*WHAT TO PRODUCE:*
The lines to be copied are those below that contain "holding".

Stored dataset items
^^^^^^^^

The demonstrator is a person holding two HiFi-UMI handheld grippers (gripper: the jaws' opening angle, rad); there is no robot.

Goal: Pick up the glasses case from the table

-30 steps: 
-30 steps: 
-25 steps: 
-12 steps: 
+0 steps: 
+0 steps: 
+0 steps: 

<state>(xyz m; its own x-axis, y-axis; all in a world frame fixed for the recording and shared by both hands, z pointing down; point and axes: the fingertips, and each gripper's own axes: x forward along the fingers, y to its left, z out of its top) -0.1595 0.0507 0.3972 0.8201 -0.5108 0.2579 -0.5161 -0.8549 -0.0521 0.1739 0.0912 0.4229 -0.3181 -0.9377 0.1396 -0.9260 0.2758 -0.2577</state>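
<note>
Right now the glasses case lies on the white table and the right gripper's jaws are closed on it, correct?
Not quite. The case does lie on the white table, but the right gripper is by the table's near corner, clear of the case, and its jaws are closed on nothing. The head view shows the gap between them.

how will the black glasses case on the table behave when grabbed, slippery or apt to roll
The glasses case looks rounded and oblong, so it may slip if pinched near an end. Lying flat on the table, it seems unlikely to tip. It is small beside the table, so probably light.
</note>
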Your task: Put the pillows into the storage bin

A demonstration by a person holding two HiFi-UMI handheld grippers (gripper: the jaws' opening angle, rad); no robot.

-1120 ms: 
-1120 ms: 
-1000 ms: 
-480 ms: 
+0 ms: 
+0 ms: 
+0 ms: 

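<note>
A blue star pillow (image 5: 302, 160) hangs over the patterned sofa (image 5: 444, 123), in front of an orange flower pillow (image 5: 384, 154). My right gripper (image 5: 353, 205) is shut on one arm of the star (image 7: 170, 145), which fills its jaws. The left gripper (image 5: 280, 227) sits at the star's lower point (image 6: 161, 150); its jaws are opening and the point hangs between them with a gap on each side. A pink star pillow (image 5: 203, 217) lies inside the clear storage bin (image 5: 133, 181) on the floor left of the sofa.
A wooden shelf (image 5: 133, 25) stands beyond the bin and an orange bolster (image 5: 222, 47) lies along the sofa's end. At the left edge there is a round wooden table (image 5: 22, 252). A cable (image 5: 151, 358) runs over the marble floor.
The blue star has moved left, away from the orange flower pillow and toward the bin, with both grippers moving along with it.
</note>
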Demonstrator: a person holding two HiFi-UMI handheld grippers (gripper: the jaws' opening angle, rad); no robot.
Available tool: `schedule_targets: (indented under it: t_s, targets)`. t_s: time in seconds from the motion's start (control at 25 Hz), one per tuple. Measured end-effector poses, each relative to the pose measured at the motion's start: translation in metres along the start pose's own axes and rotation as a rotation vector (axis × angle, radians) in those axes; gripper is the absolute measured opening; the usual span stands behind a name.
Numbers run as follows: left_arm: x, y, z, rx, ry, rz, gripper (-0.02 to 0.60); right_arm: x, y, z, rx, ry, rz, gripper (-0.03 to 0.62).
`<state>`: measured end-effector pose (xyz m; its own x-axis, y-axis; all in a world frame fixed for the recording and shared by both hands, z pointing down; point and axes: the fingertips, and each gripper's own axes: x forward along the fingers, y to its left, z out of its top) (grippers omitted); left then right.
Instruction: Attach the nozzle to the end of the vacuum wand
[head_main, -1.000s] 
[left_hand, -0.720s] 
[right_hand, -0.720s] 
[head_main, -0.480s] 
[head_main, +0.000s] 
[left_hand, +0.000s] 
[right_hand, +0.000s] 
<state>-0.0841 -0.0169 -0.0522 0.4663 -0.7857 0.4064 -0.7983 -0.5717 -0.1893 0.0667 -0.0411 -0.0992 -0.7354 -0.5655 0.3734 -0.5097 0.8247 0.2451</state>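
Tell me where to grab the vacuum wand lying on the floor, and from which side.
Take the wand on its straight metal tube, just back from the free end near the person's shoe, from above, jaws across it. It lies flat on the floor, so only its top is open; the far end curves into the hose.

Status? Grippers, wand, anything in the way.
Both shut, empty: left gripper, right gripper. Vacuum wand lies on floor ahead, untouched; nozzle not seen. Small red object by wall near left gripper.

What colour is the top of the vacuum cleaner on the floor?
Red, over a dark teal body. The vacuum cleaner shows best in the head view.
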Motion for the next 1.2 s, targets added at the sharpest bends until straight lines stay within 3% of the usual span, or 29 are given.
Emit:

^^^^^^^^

*EXPECTED ANSWER:*
The demonstrator is a person holding two HiFi-UMI handheld grippers (gripper: the jaws' opening angle, rad); there is no robot.
A demonstration by a person holding two HiFi-UMI handheld grippers (gripper: the jaws' opening angle, rad); no robot.
Demonstrator: a person holding two HiFi-UMI handheld grippers (gripper: the jaws' opening angle, rad); no robot.

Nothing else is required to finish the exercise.